| WORK INSTRUCTIONS |
Return only those lines of the records below in which "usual" appears.
++++ RECORDS
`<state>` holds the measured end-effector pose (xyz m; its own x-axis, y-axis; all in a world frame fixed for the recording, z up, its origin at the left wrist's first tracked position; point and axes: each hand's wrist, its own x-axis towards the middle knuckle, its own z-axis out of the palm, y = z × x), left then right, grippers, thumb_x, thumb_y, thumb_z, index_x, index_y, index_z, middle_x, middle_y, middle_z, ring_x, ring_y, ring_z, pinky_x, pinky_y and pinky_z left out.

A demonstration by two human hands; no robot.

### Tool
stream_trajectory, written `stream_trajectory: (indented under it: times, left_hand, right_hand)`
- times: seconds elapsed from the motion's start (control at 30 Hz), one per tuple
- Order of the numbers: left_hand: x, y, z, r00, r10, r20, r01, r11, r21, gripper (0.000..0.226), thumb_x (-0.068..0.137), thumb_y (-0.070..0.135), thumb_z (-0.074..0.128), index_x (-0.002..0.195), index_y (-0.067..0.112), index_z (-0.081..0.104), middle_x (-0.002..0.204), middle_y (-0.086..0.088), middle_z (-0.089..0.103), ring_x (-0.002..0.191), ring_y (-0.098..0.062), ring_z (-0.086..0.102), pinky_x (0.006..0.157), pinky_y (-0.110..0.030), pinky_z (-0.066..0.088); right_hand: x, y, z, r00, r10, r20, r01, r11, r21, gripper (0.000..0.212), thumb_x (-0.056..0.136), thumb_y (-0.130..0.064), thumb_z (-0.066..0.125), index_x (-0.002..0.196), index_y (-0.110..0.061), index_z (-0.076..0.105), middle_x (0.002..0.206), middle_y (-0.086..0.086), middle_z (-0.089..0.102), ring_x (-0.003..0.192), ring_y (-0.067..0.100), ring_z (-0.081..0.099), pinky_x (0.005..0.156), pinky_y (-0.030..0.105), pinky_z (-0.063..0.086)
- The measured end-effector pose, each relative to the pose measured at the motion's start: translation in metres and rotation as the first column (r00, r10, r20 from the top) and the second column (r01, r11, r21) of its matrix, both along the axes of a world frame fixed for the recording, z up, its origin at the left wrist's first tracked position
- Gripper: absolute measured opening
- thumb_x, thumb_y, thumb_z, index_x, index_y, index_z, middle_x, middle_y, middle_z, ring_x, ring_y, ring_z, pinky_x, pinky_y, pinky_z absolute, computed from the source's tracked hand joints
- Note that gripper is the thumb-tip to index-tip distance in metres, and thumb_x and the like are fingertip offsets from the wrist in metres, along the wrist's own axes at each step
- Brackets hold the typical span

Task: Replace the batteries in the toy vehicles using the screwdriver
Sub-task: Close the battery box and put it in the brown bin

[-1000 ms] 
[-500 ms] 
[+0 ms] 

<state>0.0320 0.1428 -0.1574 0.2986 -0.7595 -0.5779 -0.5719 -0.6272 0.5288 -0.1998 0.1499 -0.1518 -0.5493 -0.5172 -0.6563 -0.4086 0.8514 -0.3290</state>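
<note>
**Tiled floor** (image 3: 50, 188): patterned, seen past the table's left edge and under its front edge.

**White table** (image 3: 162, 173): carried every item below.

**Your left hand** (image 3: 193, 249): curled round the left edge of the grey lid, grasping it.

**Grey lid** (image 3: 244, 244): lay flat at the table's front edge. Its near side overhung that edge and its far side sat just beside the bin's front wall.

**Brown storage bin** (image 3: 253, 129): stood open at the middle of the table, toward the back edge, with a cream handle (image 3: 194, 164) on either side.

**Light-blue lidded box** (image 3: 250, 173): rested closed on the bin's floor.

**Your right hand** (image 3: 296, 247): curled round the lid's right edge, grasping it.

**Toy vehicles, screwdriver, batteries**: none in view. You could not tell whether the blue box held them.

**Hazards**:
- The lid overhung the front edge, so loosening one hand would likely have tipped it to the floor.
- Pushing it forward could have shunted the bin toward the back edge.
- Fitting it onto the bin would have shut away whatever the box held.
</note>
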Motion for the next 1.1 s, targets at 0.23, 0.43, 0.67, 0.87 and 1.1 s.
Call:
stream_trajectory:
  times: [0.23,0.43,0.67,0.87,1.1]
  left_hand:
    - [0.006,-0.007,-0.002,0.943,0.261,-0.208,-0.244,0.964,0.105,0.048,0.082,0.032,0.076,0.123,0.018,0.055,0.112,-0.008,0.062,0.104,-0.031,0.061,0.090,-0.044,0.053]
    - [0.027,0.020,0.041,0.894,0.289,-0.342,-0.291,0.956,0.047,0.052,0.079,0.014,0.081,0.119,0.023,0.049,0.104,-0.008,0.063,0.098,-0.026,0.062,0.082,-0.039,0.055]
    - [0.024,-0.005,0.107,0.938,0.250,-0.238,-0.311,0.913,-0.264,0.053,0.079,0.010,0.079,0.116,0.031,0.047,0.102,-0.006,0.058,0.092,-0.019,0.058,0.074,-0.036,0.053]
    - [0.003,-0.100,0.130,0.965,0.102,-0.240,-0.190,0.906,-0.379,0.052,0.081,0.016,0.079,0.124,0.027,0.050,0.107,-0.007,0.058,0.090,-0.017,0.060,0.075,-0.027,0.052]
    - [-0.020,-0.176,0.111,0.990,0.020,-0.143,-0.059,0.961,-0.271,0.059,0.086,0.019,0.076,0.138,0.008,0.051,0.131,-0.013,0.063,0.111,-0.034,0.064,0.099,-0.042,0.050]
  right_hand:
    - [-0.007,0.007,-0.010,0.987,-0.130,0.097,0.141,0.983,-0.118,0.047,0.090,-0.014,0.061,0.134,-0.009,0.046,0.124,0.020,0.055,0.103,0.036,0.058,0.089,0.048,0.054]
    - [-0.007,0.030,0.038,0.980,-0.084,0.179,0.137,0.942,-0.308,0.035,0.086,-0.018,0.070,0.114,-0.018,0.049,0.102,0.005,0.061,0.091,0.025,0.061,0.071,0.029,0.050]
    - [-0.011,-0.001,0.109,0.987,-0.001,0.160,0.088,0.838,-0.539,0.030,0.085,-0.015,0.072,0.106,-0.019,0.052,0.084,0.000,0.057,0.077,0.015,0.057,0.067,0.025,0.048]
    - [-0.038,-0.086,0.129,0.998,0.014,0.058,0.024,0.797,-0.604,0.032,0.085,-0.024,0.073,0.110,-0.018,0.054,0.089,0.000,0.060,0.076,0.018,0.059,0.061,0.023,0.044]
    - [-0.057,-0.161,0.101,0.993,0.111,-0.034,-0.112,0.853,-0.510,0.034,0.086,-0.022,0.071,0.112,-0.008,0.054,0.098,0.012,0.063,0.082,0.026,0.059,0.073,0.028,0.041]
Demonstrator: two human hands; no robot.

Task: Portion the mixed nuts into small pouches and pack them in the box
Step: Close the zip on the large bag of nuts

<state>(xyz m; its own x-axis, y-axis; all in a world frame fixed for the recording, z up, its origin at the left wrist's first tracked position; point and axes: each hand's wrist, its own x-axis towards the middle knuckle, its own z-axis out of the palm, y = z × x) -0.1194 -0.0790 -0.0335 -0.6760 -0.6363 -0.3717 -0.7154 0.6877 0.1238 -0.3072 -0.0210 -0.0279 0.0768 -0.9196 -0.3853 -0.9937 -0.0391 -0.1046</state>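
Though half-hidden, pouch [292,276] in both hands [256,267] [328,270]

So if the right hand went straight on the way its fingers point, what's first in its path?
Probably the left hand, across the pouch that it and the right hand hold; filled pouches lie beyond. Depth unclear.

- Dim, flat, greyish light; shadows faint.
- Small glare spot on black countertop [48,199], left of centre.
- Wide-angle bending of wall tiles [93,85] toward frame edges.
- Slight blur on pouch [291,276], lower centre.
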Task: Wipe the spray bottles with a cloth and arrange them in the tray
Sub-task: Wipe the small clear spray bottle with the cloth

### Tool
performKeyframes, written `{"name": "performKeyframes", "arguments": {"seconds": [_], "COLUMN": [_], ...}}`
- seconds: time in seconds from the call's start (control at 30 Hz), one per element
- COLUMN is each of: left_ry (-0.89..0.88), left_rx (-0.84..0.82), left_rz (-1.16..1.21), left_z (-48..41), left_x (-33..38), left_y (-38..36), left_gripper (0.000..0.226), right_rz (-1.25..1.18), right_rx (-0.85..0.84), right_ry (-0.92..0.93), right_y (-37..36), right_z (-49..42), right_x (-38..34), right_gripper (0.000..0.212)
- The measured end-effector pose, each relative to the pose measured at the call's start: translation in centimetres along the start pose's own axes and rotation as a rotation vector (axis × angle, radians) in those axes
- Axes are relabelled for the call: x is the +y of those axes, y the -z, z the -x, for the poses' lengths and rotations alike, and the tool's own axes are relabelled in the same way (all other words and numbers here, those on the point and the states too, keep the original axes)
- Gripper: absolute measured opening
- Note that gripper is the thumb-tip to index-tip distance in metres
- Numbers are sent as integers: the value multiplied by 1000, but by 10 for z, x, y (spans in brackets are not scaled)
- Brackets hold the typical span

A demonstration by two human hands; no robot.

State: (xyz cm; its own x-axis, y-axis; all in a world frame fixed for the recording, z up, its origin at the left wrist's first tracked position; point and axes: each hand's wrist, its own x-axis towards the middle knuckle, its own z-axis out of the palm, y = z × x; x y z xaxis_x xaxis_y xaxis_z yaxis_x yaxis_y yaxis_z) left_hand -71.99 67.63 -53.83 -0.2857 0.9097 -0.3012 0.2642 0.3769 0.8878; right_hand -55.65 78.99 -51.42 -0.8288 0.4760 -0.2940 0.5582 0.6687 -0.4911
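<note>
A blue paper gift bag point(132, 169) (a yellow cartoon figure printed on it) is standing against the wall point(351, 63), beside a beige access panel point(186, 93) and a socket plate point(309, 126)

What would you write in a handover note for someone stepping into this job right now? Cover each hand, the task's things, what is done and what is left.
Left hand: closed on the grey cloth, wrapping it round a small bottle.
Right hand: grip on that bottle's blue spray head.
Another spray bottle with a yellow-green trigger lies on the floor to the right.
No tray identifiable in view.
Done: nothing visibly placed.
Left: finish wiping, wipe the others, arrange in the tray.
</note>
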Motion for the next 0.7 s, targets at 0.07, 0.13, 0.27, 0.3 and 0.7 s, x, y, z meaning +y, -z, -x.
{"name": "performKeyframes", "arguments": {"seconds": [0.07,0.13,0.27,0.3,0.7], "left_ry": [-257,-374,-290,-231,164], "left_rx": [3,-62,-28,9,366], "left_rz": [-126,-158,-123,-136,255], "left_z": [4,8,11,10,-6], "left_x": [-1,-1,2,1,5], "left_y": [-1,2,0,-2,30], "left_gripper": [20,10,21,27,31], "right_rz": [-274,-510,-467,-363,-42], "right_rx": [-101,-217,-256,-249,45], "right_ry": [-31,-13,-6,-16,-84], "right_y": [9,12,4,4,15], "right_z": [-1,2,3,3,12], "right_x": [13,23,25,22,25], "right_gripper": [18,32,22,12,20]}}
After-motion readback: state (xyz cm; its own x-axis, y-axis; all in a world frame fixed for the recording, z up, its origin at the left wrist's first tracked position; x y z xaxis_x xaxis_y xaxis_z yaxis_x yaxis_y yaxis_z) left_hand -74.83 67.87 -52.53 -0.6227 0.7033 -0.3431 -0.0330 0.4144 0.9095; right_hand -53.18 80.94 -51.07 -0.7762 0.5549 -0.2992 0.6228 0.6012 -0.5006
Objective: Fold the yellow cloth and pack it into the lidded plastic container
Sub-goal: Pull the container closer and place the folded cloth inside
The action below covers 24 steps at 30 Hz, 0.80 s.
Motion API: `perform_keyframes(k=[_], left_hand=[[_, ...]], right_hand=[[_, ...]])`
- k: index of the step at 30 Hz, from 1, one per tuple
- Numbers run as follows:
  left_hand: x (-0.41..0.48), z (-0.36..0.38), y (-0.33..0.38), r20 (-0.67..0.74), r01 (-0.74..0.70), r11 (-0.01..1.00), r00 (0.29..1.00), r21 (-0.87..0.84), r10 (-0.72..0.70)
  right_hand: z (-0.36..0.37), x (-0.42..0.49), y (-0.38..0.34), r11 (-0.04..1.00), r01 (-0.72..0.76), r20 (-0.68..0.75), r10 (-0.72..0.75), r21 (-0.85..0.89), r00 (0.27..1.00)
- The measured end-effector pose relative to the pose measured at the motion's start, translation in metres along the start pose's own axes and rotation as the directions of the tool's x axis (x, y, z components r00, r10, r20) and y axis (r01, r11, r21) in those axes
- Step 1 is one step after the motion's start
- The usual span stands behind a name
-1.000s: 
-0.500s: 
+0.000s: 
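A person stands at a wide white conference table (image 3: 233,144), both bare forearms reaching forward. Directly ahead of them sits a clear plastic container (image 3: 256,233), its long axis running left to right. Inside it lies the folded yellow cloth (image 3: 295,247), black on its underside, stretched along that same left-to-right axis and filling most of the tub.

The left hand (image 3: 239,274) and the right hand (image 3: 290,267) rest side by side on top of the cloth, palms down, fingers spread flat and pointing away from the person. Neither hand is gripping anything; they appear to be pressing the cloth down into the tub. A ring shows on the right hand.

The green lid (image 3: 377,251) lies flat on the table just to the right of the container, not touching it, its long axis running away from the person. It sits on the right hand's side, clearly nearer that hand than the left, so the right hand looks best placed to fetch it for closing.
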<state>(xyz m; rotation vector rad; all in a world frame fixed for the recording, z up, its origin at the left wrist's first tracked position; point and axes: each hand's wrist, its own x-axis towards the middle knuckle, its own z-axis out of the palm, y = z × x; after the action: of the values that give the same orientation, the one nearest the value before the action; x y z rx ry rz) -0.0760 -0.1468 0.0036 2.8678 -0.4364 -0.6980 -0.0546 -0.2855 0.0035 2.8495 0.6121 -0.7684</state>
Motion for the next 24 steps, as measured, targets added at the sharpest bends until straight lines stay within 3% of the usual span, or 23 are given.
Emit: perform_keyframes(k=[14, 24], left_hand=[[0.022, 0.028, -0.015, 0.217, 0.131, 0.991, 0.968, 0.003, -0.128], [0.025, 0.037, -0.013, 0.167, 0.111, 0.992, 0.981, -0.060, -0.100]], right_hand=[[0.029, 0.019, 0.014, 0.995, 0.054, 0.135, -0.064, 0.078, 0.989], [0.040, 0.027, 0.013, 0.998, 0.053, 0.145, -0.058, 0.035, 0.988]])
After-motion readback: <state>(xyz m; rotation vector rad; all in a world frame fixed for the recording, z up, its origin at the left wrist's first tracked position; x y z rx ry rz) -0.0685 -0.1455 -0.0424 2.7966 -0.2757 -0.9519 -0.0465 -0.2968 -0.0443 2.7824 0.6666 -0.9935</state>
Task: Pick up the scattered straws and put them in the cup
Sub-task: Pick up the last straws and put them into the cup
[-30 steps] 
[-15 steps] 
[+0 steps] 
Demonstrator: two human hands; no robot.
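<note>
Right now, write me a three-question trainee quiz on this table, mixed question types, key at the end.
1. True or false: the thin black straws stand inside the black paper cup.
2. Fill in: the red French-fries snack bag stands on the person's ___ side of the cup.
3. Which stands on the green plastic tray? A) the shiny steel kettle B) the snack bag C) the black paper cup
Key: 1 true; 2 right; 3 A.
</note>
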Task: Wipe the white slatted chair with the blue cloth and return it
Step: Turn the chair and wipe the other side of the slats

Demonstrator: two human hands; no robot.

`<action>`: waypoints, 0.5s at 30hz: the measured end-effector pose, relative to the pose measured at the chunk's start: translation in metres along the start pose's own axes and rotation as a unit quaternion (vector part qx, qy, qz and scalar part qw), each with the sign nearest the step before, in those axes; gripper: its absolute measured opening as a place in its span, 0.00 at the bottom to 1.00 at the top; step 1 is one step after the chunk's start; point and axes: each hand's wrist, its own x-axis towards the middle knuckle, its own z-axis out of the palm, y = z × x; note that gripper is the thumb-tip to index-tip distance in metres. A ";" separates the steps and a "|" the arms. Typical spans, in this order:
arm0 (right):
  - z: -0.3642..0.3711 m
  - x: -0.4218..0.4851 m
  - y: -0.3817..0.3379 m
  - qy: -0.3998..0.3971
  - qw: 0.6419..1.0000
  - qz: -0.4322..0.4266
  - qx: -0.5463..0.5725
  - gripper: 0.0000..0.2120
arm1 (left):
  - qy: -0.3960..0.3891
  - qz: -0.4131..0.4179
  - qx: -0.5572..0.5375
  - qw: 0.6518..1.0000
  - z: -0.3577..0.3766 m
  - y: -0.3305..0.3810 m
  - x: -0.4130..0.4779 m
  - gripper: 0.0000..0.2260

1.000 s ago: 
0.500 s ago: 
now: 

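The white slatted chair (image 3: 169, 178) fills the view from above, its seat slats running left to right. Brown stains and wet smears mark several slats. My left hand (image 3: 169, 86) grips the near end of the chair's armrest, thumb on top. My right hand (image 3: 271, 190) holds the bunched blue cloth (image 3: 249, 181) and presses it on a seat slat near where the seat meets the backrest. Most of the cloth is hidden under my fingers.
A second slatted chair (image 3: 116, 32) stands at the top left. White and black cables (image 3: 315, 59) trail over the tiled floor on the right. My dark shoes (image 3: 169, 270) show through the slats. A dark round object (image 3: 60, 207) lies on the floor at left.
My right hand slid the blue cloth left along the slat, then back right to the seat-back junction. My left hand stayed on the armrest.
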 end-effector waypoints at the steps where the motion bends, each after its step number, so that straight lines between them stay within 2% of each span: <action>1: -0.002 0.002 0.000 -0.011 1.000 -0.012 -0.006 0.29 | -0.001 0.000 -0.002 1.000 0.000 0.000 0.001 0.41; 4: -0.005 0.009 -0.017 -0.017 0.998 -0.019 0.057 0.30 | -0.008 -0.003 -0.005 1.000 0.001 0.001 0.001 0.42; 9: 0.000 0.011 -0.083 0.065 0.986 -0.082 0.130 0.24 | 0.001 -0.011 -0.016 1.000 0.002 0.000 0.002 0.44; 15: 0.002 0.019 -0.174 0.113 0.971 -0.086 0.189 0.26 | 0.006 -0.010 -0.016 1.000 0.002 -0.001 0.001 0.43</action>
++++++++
| TASK SOLUTION |
- The usual span stands behind a name
Motion for the next 24 steps, as measured, targets added at the sharpest bends until straight lines stay within 3% of the usual span, or 23 are given.

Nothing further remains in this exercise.